▶ [Task details]
The required output is the lines below from the line containing "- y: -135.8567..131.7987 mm" to the line containing "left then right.", inclusive, retyped exactly. No other lines belong in it.

BEGIN Material supplied

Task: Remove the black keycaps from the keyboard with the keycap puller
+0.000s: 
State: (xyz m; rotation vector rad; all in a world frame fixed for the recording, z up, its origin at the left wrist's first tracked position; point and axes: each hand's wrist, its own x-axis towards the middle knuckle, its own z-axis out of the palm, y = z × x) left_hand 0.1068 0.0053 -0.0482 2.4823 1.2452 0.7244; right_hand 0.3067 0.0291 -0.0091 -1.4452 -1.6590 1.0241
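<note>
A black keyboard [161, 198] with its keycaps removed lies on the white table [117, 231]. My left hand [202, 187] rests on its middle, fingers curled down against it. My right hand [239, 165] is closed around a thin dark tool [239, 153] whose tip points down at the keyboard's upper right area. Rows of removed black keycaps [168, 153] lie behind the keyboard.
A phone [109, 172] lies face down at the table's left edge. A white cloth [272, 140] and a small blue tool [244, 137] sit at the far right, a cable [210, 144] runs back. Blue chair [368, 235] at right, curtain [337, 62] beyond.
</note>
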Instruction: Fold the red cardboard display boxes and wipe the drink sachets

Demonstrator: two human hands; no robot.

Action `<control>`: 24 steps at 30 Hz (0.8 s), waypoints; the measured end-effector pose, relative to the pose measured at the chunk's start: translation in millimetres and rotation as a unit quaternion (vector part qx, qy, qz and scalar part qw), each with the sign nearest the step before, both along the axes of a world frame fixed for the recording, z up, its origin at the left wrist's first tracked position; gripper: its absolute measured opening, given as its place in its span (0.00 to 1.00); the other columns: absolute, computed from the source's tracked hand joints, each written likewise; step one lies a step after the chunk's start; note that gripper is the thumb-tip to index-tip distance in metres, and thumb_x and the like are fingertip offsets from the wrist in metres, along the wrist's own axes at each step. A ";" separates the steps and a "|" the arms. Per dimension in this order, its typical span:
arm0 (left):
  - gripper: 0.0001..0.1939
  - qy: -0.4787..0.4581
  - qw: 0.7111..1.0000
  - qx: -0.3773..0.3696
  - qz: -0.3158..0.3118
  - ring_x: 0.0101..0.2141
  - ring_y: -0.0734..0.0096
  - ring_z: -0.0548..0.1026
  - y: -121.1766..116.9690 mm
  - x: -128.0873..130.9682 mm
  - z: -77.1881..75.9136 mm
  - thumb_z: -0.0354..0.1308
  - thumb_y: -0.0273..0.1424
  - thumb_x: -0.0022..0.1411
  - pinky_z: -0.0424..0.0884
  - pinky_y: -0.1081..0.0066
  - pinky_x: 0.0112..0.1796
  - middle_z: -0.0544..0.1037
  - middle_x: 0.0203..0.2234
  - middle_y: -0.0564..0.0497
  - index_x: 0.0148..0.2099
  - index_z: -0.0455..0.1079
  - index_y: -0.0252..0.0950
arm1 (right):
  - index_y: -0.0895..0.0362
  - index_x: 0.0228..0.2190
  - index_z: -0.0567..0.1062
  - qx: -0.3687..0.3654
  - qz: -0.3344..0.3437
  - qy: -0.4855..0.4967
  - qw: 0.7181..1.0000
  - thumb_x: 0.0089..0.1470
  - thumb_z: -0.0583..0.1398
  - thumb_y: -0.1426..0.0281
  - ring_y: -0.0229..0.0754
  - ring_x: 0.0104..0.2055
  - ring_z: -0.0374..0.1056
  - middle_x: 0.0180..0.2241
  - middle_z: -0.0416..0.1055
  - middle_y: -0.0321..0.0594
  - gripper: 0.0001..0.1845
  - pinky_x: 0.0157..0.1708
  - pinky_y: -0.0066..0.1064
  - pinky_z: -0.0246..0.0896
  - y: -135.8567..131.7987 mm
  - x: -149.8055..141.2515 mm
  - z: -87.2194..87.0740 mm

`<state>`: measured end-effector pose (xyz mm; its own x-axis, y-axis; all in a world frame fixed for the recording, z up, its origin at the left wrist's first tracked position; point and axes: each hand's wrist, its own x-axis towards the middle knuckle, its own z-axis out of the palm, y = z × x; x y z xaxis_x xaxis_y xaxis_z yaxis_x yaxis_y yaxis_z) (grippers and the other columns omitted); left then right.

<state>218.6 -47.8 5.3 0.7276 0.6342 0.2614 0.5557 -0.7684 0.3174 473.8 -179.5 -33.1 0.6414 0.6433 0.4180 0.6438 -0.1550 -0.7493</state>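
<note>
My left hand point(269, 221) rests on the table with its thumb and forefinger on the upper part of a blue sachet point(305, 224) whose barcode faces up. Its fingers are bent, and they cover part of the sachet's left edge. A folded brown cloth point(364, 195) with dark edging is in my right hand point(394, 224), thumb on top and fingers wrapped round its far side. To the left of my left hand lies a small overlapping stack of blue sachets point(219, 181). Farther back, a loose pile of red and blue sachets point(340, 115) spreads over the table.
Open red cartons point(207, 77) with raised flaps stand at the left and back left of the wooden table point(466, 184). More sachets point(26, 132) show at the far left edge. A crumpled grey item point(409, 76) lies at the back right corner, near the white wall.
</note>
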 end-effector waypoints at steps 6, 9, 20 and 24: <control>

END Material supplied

▶ [Response for this exercise]
  - y: -135.8567..131.7987 mm
  - x: -149.8055..141.2515 mm
  - z: -87.2194..87.0740 mm

`<state>`: measured end-effector pose (xyz mm; its own x-axis, y-axis; all in a world frame fixed for the recording, z up, its origin at the left wrist's first tracked position; point and axes: each hand's wrist, its own x-axis towards the middle knuckle, its own z-axis out of the palm, y = z × x; x y z xaxis_x xaxis_y xaxis_z yaxis_x yaxis_y yaxis_z) (grippers and the other columns omitted); left then right.

There's no more to the output.